-- Problem description --
For the listing below, print exactly the lines from the line with "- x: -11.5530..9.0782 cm" to the line with "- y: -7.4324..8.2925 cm", both included, and nothing beyond them.

-- Supplied information --
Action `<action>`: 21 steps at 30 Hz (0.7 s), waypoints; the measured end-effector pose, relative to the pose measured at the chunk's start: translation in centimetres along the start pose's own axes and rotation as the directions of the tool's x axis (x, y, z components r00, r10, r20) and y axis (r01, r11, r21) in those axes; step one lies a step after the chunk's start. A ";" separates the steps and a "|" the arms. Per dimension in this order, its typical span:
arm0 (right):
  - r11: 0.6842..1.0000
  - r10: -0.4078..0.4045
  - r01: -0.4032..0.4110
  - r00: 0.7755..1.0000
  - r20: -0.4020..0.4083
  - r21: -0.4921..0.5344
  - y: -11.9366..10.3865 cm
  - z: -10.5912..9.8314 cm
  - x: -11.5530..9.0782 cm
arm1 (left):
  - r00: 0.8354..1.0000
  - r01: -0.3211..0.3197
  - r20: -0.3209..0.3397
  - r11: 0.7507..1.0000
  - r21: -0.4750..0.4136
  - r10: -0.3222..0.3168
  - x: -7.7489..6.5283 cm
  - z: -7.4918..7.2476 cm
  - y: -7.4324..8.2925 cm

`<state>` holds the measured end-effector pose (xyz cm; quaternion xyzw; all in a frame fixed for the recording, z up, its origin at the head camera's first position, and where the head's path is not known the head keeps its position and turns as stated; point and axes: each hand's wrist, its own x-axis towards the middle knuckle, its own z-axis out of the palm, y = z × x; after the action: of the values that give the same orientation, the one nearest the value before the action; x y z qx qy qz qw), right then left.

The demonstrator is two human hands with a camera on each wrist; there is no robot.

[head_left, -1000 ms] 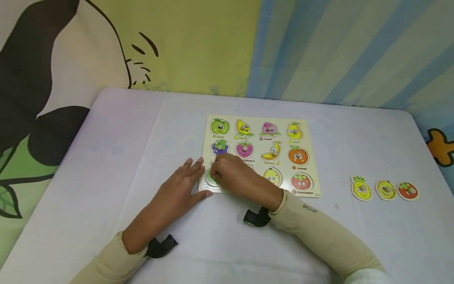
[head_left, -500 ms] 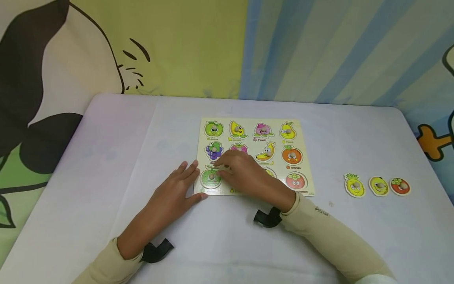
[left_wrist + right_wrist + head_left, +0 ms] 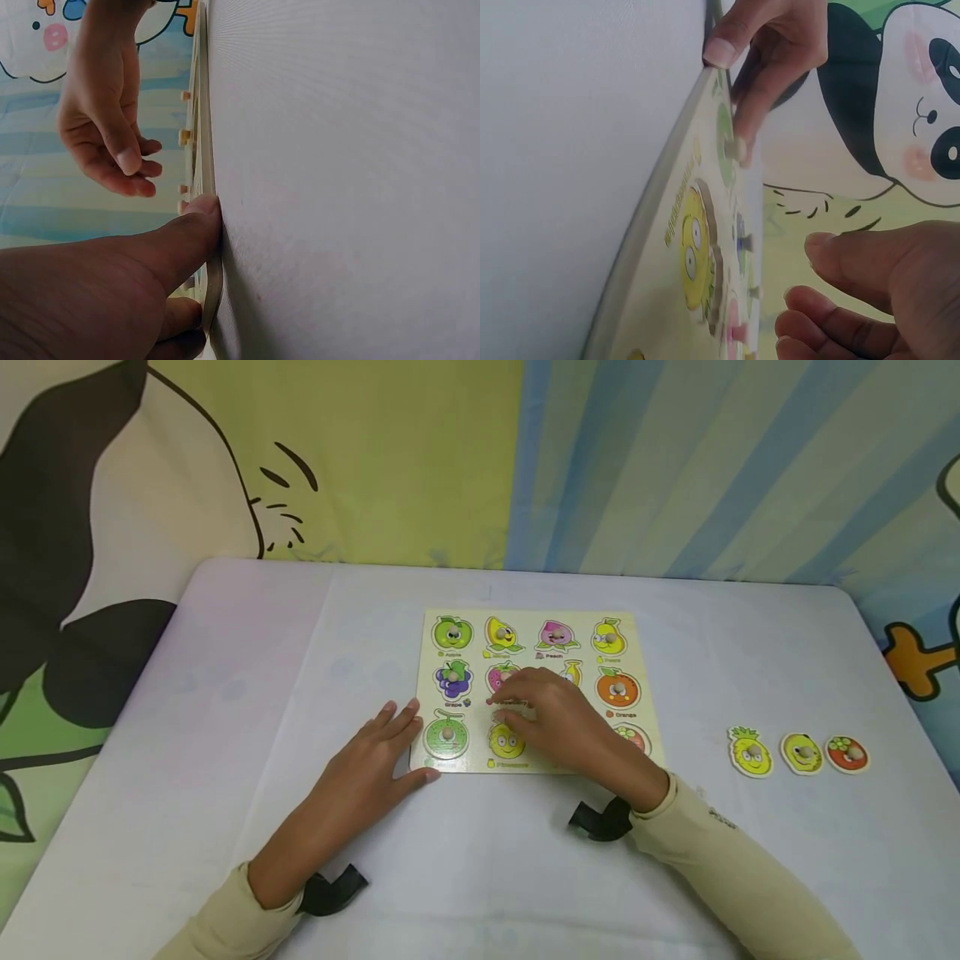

-- Answer area --
  - x: -11.5530..9.0782 cm
arm1 (left):
  - r00: 0.8354..1.0000
  - r01: -0.3211..0.3197
  - r20: -0.3209..0.3397
  - r11: 0.7507..1.0000
  - r21: -0.4750..0.4136
  - r10: -0.3222..0.3168
  - x: -7.7489..6.5283 cm
  - z: -7.4918..7.2476 cm
  - y: -7.4324..8.2925 cm

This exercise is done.